Alesis QuadraSynth
The QuadraSynth was introduced in 1993 by Alesis, and it was their first major synthesizer. It's a 64-voice, 76-key digital synthesizer that also came in a rack-mountable version: the S4 Sound Module. It had a whopping 16 MB of sample ROM, and was the first synth to offer the ADAT Optical Digital interface. It also featured the same multi-effects processor as the QuadraVerb 2, drum kits based on the D4 drum module, 4 assignable control knobs, one PCMCIA card slot, 48kHz clock input, and 4 audio outputs.
The QuadraSynth is undoubtedly a powerful and flexible synthesizer capable of creating rich sounds - both acoustic and electronic. It uses digital additive/subtractive sample playback synthesis to create high quality stereo grand pianos, organs, strings, drums/percussion, brass, woodwinds, new and classic synth textures, and more.

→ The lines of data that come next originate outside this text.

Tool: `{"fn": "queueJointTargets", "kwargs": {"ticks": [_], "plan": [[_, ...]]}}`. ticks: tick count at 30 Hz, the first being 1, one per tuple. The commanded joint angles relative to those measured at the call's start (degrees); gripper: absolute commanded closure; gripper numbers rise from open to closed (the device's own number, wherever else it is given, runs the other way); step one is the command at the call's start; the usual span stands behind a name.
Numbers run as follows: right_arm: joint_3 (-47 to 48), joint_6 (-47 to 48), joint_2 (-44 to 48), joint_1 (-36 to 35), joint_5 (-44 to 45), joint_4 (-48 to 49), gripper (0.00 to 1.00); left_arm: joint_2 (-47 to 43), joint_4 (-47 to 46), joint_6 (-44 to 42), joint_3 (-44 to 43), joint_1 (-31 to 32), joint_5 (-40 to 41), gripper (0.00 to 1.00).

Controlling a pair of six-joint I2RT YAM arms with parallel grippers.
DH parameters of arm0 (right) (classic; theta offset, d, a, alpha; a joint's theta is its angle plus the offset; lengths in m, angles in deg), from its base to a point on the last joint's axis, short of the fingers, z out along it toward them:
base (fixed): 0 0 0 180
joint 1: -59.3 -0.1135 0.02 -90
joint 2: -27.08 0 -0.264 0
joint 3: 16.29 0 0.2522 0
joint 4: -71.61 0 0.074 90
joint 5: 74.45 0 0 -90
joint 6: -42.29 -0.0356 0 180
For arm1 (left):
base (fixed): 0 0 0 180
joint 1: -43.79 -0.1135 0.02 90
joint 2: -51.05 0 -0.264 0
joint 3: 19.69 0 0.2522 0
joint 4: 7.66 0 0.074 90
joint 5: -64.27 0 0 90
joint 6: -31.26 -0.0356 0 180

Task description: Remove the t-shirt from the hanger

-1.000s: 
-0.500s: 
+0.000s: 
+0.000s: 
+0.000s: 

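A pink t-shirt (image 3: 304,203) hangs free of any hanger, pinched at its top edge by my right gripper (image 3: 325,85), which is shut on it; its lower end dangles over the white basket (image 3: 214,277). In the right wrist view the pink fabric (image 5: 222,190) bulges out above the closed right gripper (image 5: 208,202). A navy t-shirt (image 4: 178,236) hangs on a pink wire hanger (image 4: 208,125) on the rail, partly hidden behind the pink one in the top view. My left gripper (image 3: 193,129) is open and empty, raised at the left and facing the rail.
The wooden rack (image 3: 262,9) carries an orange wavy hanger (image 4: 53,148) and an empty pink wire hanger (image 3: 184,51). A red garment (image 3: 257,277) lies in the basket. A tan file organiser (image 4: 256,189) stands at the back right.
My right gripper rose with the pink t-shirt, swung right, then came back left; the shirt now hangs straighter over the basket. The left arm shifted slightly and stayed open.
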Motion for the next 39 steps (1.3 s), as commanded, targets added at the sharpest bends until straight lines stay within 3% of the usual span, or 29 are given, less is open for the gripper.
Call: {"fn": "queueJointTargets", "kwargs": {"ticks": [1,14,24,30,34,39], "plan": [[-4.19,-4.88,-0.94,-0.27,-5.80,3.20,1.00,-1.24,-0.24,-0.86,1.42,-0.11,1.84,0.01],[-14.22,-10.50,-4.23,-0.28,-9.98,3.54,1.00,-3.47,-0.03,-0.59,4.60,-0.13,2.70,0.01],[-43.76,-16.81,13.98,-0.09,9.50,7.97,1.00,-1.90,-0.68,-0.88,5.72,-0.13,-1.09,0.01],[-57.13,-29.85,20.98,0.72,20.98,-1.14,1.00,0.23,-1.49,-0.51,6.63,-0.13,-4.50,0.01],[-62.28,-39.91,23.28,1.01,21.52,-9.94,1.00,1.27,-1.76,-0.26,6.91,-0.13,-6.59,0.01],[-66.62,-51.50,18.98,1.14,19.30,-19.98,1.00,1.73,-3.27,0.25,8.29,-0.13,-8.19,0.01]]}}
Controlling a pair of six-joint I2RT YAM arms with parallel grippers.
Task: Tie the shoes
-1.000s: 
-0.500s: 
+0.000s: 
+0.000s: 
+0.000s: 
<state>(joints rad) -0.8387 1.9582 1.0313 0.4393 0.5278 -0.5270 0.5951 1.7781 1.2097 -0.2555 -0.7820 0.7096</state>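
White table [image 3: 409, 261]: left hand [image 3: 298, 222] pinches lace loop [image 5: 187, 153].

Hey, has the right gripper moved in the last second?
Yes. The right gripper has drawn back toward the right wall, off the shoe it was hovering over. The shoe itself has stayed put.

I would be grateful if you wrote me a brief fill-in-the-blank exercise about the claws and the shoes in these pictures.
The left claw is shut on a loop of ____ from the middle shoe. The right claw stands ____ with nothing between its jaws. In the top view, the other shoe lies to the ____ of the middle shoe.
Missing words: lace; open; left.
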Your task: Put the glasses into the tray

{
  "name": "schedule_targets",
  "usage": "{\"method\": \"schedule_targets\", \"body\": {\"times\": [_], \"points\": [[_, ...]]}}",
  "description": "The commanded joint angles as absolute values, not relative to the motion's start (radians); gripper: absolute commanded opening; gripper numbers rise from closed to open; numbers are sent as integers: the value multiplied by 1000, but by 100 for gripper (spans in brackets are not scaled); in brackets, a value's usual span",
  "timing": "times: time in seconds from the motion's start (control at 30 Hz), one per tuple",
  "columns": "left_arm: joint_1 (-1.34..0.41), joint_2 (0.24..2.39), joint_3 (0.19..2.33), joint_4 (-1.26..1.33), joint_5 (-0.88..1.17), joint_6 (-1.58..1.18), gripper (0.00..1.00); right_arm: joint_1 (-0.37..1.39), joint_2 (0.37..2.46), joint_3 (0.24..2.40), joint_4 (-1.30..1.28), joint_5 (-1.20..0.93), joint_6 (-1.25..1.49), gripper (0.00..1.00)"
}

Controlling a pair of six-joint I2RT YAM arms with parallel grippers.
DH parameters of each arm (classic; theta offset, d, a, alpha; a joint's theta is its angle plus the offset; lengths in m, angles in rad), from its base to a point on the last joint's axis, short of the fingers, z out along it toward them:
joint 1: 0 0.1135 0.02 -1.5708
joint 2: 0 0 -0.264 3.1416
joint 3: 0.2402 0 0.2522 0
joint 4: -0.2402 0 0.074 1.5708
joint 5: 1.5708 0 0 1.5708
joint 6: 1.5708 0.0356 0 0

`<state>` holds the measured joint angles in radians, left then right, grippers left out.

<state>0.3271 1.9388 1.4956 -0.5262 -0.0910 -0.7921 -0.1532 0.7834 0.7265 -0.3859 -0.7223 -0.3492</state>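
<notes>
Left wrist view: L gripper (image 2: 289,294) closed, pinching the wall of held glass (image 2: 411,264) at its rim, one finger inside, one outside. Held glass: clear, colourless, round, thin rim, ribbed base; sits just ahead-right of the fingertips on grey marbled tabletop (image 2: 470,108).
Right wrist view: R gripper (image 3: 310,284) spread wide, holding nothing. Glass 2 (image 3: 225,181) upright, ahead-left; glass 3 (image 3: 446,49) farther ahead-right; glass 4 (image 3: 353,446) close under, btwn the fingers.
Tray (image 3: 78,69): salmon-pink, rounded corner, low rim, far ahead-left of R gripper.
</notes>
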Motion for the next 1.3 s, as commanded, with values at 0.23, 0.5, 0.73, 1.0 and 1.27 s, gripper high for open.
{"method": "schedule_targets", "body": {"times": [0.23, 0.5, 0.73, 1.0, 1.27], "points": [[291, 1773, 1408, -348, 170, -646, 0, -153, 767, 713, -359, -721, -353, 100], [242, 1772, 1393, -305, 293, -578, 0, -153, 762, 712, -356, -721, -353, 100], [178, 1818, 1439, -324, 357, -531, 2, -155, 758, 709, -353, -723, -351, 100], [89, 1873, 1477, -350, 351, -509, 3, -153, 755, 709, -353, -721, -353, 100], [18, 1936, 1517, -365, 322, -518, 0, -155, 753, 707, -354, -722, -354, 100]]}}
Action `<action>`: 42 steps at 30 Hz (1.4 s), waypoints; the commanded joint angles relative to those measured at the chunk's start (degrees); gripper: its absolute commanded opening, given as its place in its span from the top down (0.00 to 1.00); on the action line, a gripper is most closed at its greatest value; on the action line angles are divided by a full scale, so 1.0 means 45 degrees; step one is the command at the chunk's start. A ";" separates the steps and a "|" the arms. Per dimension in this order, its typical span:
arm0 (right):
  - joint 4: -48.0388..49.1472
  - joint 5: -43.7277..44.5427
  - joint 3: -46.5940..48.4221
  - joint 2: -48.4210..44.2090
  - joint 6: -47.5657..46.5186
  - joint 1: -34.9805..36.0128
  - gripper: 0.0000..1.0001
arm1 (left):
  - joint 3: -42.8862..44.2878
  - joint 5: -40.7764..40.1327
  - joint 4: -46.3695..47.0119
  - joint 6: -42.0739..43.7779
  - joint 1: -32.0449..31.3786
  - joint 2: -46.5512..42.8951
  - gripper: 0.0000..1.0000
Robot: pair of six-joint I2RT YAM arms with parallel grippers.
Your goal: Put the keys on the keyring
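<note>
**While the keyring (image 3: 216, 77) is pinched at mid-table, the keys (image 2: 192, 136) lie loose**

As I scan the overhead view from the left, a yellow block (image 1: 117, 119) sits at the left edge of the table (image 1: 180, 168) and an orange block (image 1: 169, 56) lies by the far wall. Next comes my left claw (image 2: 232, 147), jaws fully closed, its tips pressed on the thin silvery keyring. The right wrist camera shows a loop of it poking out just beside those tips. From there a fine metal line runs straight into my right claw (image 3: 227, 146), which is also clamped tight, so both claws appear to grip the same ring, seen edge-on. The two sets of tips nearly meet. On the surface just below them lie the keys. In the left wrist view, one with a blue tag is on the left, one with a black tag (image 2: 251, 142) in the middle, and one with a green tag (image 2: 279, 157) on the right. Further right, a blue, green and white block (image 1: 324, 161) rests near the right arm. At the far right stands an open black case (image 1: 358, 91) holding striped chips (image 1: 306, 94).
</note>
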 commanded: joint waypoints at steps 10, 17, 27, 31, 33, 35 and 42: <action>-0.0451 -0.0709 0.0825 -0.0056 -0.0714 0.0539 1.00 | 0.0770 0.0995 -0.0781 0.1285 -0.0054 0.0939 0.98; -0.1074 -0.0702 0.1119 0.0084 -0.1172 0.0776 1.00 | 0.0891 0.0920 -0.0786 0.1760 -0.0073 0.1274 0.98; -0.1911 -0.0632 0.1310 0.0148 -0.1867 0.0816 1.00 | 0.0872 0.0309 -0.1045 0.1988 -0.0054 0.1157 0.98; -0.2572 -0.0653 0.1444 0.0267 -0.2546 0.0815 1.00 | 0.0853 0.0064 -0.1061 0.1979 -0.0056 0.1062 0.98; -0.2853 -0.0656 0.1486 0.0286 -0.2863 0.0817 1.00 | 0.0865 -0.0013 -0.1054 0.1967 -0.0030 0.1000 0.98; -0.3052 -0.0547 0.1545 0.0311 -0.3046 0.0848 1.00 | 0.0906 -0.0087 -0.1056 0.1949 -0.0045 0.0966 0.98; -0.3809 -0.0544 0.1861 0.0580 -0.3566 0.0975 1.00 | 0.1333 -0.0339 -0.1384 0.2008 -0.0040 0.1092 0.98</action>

Released in 1995/1996 came the new and improved QuadraSynth Plus synthesizer. The QuadraSynth Plus has more ROM (24MB expandable to 32), many more program patches (640) and mixes (500). The General MIDI library has been added, as well as an 8MB stereo Grand Piano sample (also found in the stream-lined QS7, QS8, QS6.1, QS7.1, QS8.1 and QSR models), and a PCMCIA expansion slot. For an all around versatile modern synthesizer that isn't focused just on dance or trance, be sure to consider the QuadraSynths.
Demos & Media
Specifications
QS: 16MB, expandable to 24MB using PCMCIA ROM and RAM cards
QS Plus: 24MB, expandable to 32MB using PCMCIA ROM and RAM cards
QS Plus: 512 preset 128 user programs, 400 preset, 100 user mixes
1995 (QuadraSynth Plus)
Websites of Interest
Resources
Images from Perfect Circuit Audio.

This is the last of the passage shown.